_Your assignment:_ Say the data back exactly as it is written below.
----------
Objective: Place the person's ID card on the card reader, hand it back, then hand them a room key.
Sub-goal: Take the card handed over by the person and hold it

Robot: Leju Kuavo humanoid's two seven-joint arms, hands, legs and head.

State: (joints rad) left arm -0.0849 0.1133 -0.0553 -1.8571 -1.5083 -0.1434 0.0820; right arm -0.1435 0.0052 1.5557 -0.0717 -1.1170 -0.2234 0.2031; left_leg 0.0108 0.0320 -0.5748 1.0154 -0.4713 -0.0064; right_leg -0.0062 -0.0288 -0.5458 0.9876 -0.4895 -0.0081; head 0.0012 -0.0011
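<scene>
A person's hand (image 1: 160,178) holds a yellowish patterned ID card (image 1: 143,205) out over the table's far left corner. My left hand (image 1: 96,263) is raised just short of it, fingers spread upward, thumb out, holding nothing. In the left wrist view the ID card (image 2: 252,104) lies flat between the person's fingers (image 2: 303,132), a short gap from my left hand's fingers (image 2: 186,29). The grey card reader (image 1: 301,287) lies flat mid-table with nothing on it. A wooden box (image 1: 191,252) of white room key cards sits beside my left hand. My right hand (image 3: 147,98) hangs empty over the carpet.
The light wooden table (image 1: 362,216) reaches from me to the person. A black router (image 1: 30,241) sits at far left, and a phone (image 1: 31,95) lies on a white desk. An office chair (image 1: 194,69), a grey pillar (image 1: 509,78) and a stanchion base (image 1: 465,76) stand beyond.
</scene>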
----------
_Result:_
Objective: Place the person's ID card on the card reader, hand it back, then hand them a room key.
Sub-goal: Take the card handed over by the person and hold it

Robot: Leju Kuavo humanoid's two seven-joint arms, hands, legs and head.

State: (joints rad) left arm -0.0849 0.1133 -0.0553 -1.8571 -1.5083 -0.1434 0.0820; right arm -0.1435 0.0052 1.5557 -0.0717 -1.1170 -0.2234 0.2031; left_leg 0.0108 0.0320 -0.5748 1.0154 -0.4713 -0.0064; right_leg -0.0062 -0.0288 -0.5458 0.9876 -0.4895 -0.0081; head 0.0012 -0.0011
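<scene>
A person's hand (image 1: 160,178) holds a yellowish patterned ID card (image 1: 143,205) out over the table's far left corner. My left hand (image 1: 96,263) is raised just short of it, fingers spread upward, thumb out, holding nothing. In the left wrist view the ID card (image 2: 252,104) lies flat between the person's fingers (image 2: 303,132), a short gap from my left hand's fingers (image 2: 186,29). The grey card reader (image 1: 301,287) lies flat mid-table with nothing on it. A wooden box (image 1: 191,252) of white room key cards sits beside my left hand. My right hand (image 3: 147,98) hangs empty over the carpet.
The light wooden table (image 1: 362,216) reaches from me to the person. A black router (image 1: 30,241) sits at far left, and a phone (image 1: 31,95) lies on a white desk. An office chair (image 1: 194,69), a grey pillar (image 1: 509,78) and a stanchion base (image 1: 465,76) stand beyond.
</scene>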

The output above is the complete answer.